Un giorno maledetto - Spagna, Galletti muore in gara
Versione stampabileNell'elenco delle cose insensate che avvengono ogni giorno nel mondo, all'eventualità di una simile sventurata fine, nel mezzo di una corsa ciclistica, non avevamo più pensato. Per questo la morte di Alessio Galletti ci coglie alla sprovvista, ci lascia sgomenti e increduli.
Poche righe di agenzia, nel pomeriggio, ci hanno idealmente scippato della presenza in gruppo di un ragazzone che eravamo abituati a vedere da oltre un decennio sulle strade delle corse più importanti. Strade, come quella di oggi, su cui Galletti ha lasciato a metà il suo percorso umano. Una fine atroce e beffarda, sotto il sole spagnolo, su una salita come tante, ma invalicabile.
Una fine che fa tanto più male quanto più si pensi che probabilmente questa per lui sarebbe stata l'ultima stagione, spesa in una squadra di seconda schiera, a disputare poche gare, spesso lontano dai riflettori. 37 anni e un futuro, ormai prossimo, da padre di due figli (uno ancora in arrivo).

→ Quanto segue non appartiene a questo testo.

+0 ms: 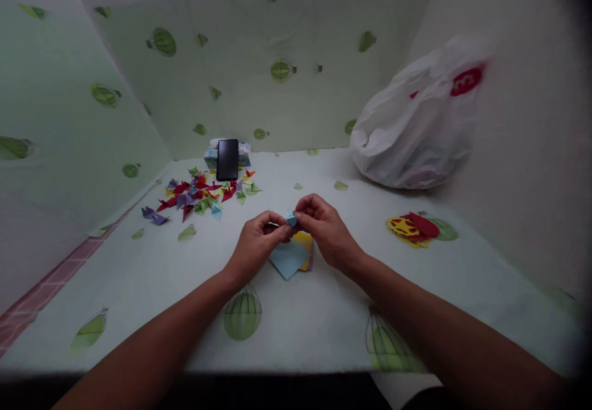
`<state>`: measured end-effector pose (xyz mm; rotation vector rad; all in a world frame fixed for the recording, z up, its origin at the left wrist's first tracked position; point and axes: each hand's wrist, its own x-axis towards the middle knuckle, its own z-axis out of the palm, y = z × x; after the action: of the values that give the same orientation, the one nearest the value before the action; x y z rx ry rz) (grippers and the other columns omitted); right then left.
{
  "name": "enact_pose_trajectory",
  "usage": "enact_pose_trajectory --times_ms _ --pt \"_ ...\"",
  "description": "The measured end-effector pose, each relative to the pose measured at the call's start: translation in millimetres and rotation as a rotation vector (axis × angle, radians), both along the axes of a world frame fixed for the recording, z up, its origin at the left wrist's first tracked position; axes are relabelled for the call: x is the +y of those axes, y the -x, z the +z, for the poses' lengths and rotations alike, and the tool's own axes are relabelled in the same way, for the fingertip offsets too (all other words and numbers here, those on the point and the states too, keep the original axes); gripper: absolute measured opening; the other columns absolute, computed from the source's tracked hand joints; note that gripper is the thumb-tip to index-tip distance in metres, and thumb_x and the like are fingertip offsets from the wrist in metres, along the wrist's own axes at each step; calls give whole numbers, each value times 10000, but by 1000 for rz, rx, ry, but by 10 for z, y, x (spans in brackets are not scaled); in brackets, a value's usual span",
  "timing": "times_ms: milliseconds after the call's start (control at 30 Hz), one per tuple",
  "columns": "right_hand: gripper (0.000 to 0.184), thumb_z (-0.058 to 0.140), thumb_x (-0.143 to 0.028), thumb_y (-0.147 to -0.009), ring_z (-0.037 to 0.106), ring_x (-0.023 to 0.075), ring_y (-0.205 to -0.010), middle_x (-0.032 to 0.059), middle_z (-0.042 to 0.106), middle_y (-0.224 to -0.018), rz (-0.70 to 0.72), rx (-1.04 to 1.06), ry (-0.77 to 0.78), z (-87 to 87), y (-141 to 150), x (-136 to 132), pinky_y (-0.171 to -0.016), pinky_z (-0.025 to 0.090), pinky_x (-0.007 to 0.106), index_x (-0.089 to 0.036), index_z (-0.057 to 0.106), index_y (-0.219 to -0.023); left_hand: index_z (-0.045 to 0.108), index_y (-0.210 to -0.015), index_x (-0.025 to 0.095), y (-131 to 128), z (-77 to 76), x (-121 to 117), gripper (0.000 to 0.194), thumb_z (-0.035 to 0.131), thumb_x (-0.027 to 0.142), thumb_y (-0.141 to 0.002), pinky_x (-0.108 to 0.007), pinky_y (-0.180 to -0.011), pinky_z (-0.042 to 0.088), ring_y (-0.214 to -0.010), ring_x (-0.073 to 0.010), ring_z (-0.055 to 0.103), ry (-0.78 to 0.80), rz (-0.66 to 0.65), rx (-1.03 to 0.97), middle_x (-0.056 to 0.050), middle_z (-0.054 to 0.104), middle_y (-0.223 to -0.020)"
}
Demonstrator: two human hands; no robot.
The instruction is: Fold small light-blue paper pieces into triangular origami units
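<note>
Pinching 1 small folded light-blue paper piece (290, 218), the left hand (259, 238) and right hand (326, 228) nearly meet midway between the left and right edges of the pale balloon-print surface (152, 283). Just below, toward its front edge, 1 flat light-blue paper square (288, 260) overlaps yellow paper (304, 241).

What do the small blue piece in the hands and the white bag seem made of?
Small blue piece: probably paper, matte-looking, with angular folded edges. White bag: likely thin plastic film, slightly translucent, judging by its crinkles and faint tints showing through.
</note>
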<state>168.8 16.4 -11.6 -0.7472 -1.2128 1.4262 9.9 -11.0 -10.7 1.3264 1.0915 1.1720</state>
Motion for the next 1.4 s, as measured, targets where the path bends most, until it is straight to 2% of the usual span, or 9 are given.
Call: enact_pose_trajectory --times_ms 133,367,533,700,867,1000,1133,1400 --pt "121 698 -215 -755 599 108 -642 -39 621 -696 41 -6 14 -1 7 -2 -651 487 276 -184 586 -788 641 -852 156 -1 5 2 236 757 346 -774 -319 -775 523 -782 -149 628 3 26 -33 -20 641 -853" --pt "76 689 -200 -751 629 122 -690 -10 661 -745 85 -8 44 -36 -10 29 -730 504 297 -172 658 -816 666 -904 154 23 51 28 215 727 323 -786 -319 -792 517 -857 -166 617 5 -17 -71 -37 635 -914" --pt "67 687 -182 -746 631 127 -699 -1 670 -739 84 -14 40 -29 -9 24 -712 490 285 -169 670 -810 689 -861 147 30 48 47 192 751 293 -753 -261 -697 470 -740 -118 570 22 18 -89 -25 644 -854" --pt "52 697 -176 -743 619 125 -707 -6 663 -742 93 -27 8 -10 4 2 -726 490 288 -175 676 -791 675 -805 152 38 28 78 187 786 247 -688 -223 -610 423 -654 -88 541 83 36 -189 -2 633 -781" --pt "95 717 -208 -764 629 140 -757 -4 662 -791 100 -38 -69 -3 8 -17 -761 502 310 -190 648 -826 641 -807 154 24 39 66 228 802 235 -668 -218 -615 451 -667 -97 586 146 42 -304 0 644 -765" --pt "170 749 -263 -773 634 152 -782 6 663 -842 94 -91 -142 6 7 -43 -757 514 323 -205 617 -862 633 -805 154 20 37 59 223 800 231 -678 -226 -643 483 -673 -93 588 78 63 -333 6 641 -778" --pt "135 723 -272 -816 649 166 -788 20 669 -831 55 -191 -225 13 7 -63 -769 524 341 -199 616 -856 628 -804 160 15 29 55 177 773 217 -721 -236 -672 500 -675 -91 582 -35 78 -283 21 621 -763" --pt "137 693 -239 -844 636 159 -817 14 627 -905 57 -159 -350 0 29 -87 -779 535 327 -231 606 -949 612 -773 176 7 44 34 104 712 191 -751 -242 -673 507 -676 -97 578 -124 96 -250 26 613 -751"
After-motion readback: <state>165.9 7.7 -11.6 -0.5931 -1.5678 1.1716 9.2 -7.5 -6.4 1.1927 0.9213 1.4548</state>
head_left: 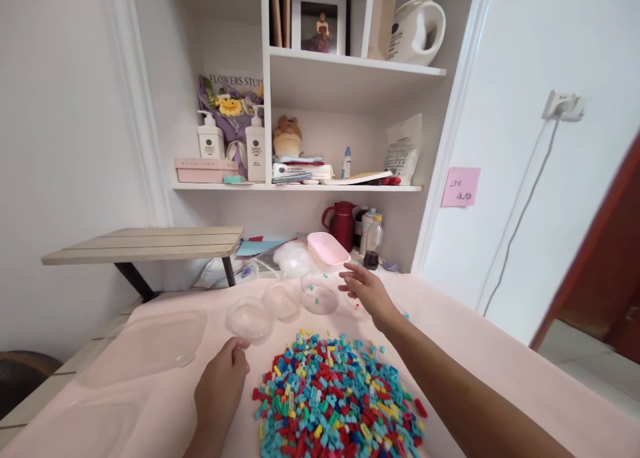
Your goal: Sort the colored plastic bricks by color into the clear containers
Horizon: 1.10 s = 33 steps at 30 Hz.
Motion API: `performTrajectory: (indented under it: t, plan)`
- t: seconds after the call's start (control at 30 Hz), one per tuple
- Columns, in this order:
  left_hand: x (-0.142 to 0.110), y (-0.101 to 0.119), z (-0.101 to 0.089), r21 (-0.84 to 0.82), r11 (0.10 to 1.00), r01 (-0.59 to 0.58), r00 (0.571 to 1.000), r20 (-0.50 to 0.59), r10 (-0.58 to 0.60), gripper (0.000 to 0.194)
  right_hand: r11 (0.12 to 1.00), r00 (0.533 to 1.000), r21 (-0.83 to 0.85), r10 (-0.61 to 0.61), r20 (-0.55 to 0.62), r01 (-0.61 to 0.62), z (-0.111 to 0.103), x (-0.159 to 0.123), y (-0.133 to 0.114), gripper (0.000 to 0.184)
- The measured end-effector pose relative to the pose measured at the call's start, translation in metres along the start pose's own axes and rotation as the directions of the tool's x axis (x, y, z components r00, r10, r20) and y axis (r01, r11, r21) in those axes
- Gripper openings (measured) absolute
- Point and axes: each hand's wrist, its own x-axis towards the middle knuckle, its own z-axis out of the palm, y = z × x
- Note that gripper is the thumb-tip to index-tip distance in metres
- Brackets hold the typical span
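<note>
A wide heap of small toy building bricks in red, blue, teal, green and yellow lies on the pink cloth in front of me. To its left rests my left hand, fingers curled in; whatever they may hold is hidden. My right hand reaches past the heap with fingers apart and nothing visible in them. It hovers over a clear bowl with a few red bits, partly covered by the hand. Beside that, another clear bowl contains a few green bricks. Two more clear bowls, one round and one squarish, stand further left.
Large clear plastic containers lie at the left on the pink cloth. Behind the bowls are a pink basin, a red jug and bottles. A small slatted table stands at back left, below shelves.
</note>
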Motion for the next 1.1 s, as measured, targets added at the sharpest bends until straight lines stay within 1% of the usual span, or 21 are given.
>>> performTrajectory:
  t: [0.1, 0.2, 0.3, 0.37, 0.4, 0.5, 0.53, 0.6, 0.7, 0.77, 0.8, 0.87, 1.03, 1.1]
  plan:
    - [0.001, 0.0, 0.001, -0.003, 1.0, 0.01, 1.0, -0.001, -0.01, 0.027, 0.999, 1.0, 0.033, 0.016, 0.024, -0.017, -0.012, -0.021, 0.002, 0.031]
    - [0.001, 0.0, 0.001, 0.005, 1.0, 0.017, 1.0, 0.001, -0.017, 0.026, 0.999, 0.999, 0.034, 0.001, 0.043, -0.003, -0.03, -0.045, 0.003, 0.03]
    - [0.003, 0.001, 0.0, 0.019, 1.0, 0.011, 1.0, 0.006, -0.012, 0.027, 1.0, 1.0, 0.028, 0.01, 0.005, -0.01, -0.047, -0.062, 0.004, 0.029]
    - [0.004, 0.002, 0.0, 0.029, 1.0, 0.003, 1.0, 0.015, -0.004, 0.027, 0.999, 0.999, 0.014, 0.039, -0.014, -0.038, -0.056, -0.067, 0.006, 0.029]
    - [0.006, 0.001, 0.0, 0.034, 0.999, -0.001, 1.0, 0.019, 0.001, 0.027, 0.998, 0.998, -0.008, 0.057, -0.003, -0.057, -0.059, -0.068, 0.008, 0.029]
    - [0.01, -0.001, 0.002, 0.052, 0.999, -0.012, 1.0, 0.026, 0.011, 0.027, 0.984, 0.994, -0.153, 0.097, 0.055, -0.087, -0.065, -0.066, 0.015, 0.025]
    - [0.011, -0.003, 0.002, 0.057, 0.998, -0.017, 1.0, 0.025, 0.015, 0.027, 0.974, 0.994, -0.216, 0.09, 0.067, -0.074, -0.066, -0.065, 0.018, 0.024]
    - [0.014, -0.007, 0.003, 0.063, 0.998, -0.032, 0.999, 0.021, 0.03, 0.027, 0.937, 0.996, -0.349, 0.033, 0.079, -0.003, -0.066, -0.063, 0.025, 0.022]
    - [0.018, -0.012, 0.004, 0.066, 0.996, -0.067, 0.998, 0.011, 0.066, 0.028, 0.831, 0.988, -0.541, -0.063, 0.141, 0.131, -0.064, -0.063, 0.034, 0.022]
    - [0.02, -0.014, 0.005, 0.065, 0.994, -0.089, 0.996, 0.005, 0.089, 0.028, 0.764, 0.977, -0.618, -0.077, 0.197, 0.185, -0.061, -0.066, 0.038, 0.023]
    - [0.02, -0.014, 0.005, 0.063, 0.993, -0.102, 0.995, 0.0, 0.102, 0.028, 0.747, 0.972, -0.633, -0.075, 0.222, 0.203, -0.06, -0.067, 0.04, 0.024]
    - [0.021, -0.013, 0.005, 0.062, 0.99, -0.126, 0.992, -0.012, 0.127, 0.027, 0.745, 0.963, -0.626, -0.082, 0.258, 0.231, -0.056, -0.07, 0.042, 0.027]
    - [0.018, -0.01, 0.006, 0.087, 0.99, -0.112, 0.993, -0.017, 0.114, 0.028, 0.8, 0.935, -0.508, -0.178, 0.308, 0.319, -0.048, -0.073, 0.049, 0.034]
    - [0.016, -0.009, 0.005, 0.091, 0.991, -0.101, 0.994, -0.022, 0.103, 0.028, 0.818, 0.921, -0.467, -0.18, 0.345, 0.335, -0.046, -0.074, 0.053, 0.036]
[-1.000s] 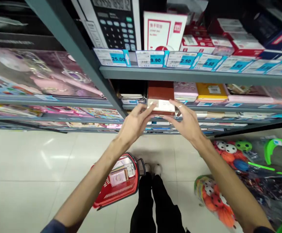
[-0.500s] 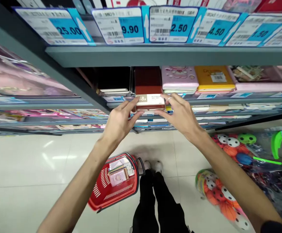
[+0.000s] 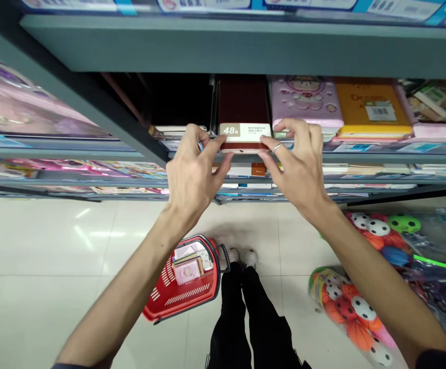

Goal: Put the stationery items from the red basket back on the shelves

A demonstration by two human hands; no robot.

Ma se ci si ferma a pensare all'assurdità di questa morte, non se ne esce.
Non se ne esce in nessun caso, perché questo è il momento del dolore.
Domani, con l'autopsia, si potrà pensare di saperne qualcosa. Perché è morto, Alessio Galletti? Siamo stufi di queste fatalità, perché quando le fatalità si ripetono troppo spesso non sono più tali. Chi è il medico che ha dato il placet a Galletti perché corresse, malgrado fosse un soggetto a rischio?
Non è più tempo di facilonerie e di approssimazione. Ma ci piacerebbe almeno capire che tipo di tempo è, questo.